> Exercise goal: Exact copies of the lines below, from the one with "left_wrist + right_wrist" up to and including the one with "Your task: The", are what this calls for; leave out pictures.

○ ○ ○ ○

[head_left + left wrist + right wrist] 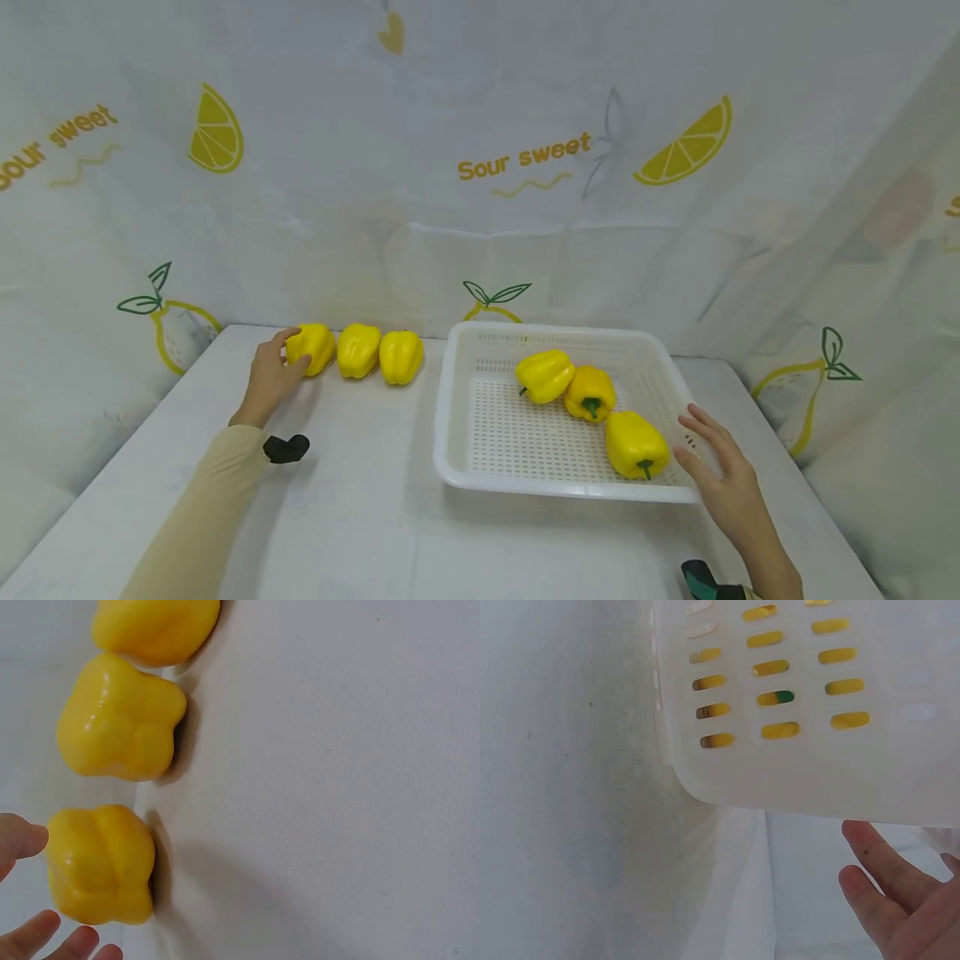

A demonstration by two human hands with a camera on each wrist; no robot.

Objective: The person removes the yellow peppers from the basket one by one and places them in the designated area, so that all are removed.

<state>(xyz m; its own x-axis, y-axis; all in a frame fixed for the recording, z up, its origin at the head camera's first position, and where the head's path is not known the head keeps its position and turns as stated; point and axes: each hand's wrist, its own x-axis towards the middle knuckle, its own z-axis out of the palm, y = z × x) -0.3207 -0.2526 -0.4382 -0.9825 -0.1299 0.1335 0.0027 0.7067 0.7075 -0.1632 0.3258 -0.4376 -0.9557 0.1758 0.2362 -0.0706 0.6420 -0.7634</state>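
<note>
My left hand (pixel 275 373) is at the leftmost yellow bell pepper (pixel 312 349) of a row of three. In the left wrist view, its thumb (pixel 28 837) is beside that pepper (pixel 103 864) and the other fingers are spread just below it; firm contact cannot be made out. Two more bell peppers, a middle one (pixel 358 351) and a right one (pixel 401 357), lie alongside. My right hand (pixel 723 467) is at the right side of a white plastic basket (pixel 487 490), fingers extended. Inside the basket lie three yellow bell peppers with green stems, one of them (pixel 636 446) nearest that hand.
Everything rests on a white-covered table (pixel 360 500). A pale curtain (pixel 337 250) printed with lemons and lettering hangs behind the table and along its sides. The basket stands right of the pepper row, its slotted wall (pixel 802 772) close up in the right wrist view.
</note>
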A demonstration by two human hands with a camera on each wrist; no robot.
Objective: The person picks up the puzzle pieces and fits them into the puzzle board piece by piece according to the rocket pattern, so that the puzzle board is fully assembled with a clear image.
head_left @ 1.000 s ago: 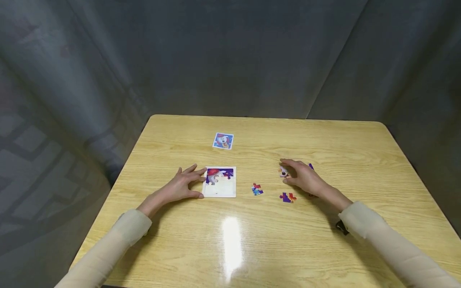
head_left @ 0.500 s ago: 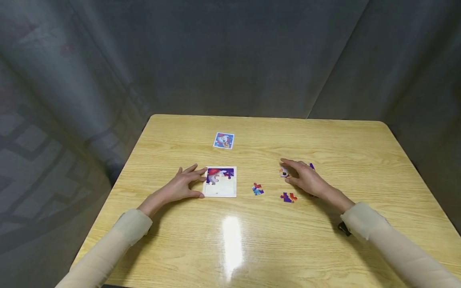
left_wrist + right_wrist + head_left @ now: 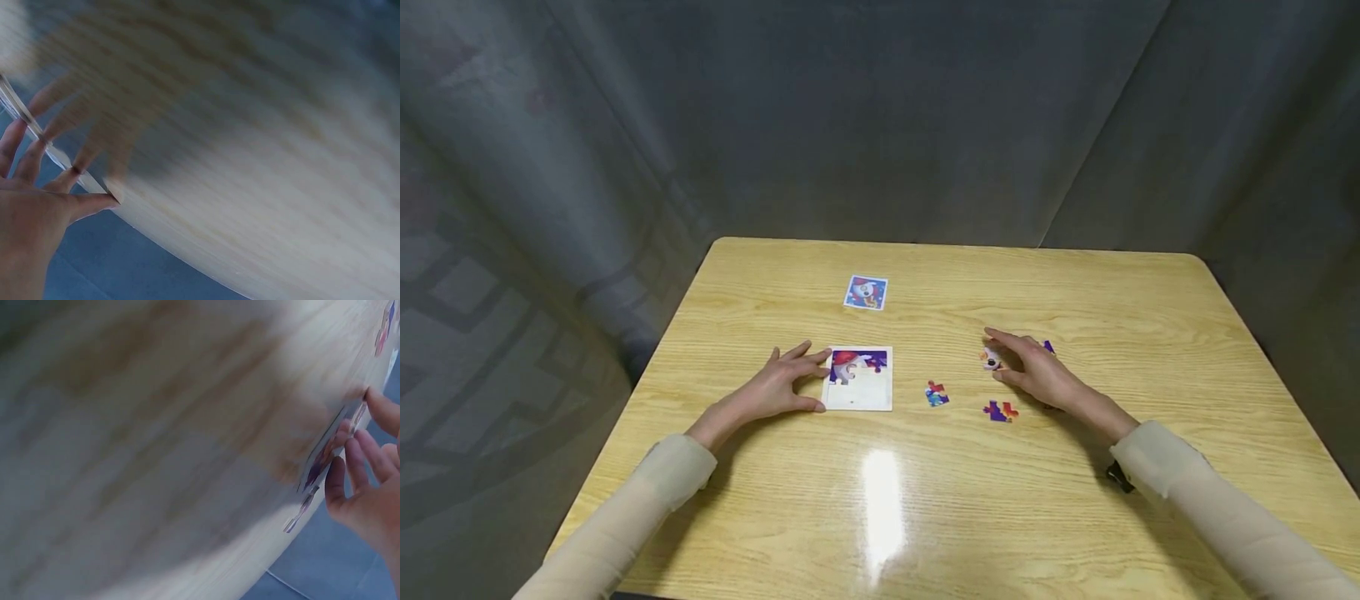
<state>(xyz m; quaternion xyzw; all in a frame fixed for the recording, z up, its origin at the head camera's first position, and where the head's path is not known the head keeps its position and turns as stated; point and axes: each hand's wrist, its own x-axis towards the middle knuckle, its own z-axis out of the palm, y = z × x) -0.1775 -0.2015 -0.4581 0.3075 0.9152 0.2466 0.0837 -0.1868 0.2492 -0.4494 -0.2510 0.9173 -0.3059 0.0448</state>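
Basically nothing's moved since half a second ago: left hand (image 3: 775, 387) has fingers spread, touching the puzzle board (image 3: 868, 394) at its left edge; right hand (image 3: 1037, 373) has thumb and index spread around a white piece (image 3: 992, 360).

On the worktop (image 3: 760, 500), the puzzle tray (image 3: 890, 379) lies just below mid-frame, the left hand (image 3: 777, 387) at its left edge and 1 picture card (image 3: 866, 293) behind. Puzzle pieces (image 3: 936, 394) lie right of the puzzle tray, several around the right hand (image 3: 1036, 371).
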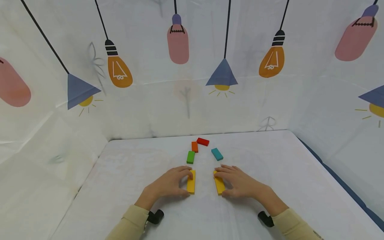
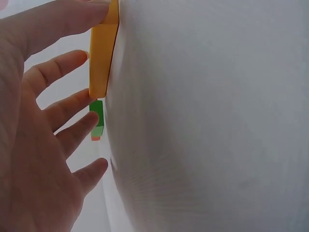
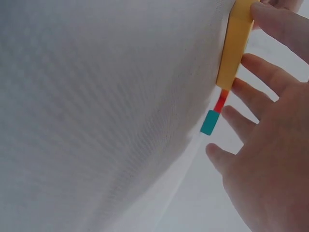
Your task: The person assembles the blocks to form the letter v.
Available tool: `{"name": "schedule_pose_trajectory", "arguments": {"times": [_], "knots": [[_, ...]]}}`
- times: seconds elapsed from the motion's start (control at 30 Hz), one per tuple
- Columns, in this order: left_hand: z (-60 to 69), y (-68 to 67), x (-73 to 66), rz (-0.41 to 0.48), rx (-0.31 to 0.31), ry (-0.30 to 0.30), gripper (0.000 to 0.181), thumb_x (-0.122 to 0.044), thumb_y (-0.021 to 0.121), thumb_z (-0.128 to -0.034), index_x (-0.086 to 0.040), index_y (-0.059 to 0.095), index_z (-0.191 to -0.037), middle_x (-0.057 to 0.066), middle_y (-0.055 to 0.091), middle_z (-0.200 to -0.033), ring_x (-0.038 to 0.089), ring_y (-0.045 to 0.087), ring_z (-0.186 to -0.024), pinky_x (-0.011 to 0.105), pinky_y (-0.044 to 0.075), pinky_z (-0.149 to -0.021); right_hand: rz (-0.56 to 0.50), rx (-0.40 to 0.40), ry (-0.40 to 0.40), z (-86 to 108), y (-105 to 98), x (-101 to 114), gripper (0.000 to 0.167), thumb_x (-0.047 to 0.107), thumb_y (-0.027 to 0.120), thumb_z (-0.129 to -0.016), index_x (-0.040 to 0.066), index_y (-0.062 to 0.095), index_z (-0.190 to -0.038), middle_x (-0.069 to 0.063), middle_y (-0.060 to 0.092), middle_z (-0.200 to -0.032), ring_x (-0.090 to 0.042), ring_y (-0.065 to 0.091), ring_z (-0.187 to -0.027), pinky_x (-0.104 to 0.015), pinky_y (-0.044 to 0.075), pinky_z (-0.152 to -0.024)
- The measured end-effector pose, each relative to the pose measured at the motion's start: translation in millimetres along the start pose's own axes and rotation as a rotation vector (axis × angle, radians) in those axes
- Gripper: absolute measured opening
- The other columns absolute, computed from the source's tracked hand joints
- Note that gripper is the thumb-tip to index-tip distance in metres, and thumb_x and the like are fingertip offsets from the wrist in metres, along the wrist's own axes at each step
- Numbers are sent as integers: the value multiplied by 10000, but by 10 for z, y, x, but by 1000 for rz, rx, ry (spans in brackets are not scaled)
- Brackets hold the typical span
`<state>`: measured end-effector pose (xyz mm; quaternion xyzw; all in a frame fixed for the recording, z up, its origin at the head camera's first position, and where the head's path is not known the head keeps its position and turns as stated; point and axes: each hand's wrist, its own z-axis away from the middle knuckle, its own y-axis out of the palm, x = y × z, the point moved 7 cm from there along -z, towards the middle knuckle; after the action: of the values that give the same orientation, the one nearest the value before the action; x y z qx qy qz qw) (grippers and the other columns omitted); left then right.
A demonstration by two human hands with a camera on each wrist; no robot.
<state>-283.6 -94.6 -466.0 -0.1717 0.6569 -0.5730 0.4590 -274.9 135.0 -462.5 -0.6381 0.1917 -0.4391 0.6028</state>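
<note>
My left hand [image 1: 169, 182] holds a long yellow block [image 1: 191, 187] on the white table, thumb at its near end and fingers toward its far end. A second yellow block [image 1: 220, 185], slightly slanted, lies across a small gap; my right hand [image 1: 241, 183] holds it in the same way. Both wrist views show the other fingers spread beside the blocks. Beyond the left block stand a green block [image 1: 190, 157], an orange block [image 1: 195, 147] and a red block [image 1: 203, 142], forming a curve. A teal block [image 1: 217, 154] lies tilted beyond the right yellow one.
The table [image 1: 126, 173] has a white cover and meets a white cloth backdrop [image 1: 147, 106] printed with hanging lamps and bulbs. Dark blue fabric [image 1: 330, 173] shows along the right table edge. Black devices [image 1: 156, 216] are strapped at both wrists.
</note>
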Motion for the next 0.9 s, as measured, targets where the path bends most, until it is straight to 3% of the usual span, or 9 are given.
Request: {"name": "schedule_pose_trajectory", "arguments": {"times": [0.17,0.6,0.9], "knots": [[5,-12,-27,6,17,-3,414,-423,741,-799,-353,575,-1171,-97,431,-1535,207,411,-1419,497,373,-1147,-18,7,10,8,3,-6,625,424,676,-838,252,519,-1418,35,411,-1570,-288,278,-1506,-632,183,-1193],[-28,2,-34,-13,-19,19,386,-452,747,-780,-341,578,-1109,-78,504,-1462,204,497,-1328,461,425,-1105,-27,16,25,5,8,-7,626,405,680,-836,258,517,-1422,37,415,-1566,-288,278,-1504,-627,189,-1193],[-57,63,-24,50,-15,17,364,-479,737,-795,-369,562,-1095,-93,486,-1459,184,506,-1294,442,458,-1077,-33,10,25,15,-16,13,612,392,682,-841,256,522,-1416,32,426,-1558,-291,286,-1500,-622,195,-1194]]}}
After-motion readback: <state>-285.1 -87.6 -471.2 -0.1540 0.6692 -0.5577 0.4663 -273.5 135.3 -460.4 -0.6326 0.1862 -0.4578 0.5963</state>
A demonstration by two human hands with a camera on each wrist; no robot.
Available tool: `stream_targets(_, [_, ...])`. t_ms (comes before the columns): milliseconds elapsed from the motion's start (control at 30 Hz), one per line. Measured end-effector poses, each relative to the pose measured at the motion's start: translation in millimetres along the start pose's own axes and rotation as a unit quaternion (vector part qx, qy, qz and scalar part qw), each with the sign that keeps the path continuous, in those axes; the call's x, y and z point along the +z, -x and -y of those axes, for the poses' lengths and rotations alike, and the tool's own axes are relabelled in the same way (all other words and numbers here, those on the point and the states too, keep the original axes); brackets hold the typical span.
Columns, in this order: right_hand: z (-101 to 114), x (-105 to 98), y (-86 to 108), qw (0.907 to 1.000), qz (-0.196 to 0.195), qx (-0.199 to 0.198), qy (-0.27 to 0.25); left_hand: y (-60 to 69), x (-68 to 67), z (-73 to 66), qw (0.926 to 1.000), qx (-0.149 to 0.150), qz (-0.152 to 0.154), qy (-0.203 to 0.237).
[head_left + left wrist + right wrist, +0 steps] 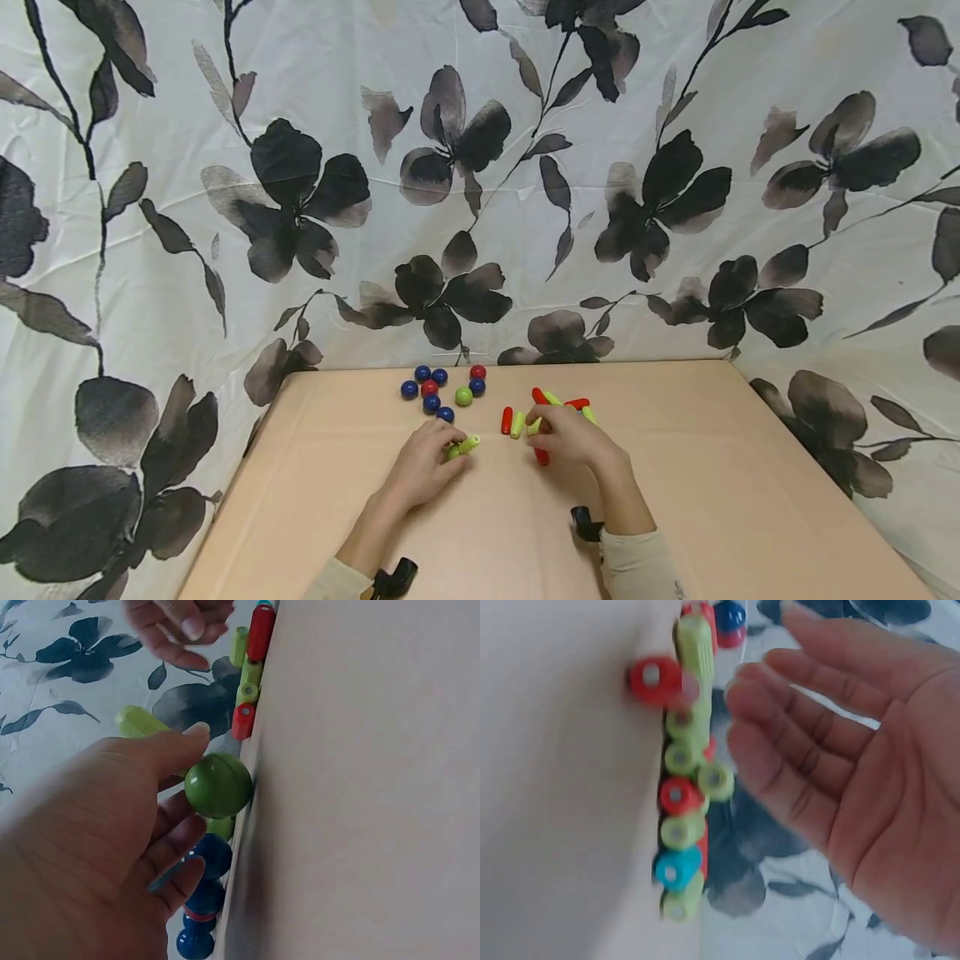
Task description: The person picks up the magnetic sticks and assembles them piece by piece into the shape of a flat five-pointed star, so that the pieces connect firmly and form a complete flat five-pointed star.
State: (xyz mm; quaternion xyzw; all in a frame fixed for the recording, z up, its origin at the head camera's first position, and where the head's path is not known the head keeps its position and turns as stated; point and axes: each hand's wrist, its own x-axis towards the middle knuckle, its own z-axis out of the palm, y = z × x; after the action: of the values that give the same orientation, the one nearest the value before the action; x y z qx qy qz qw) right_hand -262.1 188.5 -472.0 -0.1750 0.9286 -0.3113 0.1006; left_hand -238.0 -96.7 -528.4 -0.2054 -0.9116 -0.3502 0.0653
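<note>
My left hand [426,462] holds a glossy green ball [218,785] and a light green stick [141,721] between thumb and fingers, just above the table. Whether ball and stick are joined cannot be told. To the right, my right hand [573,433] hovers over a loose group of short sticks; in its wrist view the fingers are loosely extended and hold nothing. That group has a red stick [507,420], a light green stick [517,425] and several more, plus a turquoise one [676,868]. Pale round ends with grey centres show on many of them.
Behind the left hand lies a cluster of balls: several blue ones [408,389], two red ones [477,372] and a green ball [463,397]. The tan table [750,500] ends at the back against a white cloth [540,233] with dark flowers.
</note>
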Motion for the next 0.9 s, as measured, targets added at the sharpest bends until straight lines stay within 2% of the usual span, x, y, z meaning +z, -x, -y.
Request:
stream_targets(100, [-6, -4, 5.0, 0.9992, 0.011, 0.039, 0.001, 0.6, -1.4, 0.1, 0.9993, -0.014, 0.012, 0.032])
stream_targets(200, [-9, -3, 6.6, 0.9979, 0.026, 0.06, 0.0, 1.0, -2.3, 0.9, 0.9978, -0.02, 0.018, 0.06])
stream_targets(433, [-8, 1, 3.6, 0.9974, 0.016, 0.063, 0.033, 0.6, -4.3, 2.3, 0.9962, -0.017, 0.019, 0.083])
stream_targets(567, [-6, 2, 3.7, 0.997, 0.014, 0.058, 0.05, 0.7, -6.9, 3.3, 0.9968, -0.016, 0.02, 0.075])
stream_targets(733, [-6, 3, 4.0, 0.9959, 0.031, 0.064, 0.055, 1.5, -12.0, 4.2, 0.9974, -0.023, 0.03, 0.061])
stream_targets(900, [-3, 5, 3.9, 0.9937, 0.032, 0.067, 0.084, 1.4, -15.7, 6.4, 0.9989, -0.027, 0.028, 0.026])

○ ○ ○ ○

> Exercise solution:
left_wrist + right_wrist + head_left @ now: 
<state>(xyz m; quaternion xyzw; all in a frame fixed for the recording, z up, its origin at the head camera's first position, and where the head's path is not known the head keeps its position and turns as stated; point and axes: each hand's wrist, its own x-axis towards the middle knuckle, its own z-axis out of the palm, y = z × x) -0.1775 -0.2015 -0.4581 0.3075 0.9152 0.2466 0.0837 -0.1868 0.2492 -0.4494 -0.2510 0.9173 -0.3059 0.0448</state>
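Basically nothing's moved since half a second ago: left hand (image 3: 775, 387) has fingers spread, touching the puzzle board (image 3: 868, 394) at its left edge; right hand (image 3: 1037, 373) has thumb and index spread around a white piece (image 3: 992, 360).

On the worktop (image 3: 760, 500), the puzzle tray (image 3: 890, 379) lies just below mid-frame, the left hand (image 3: 777, 387) at its left edge and 1 picture card (image 3: 866, 293) behind. Puzzle pieces (image 3: 936, 394) lie right of the puzzle tray, several around the right hand (image 3: 1036, 371).
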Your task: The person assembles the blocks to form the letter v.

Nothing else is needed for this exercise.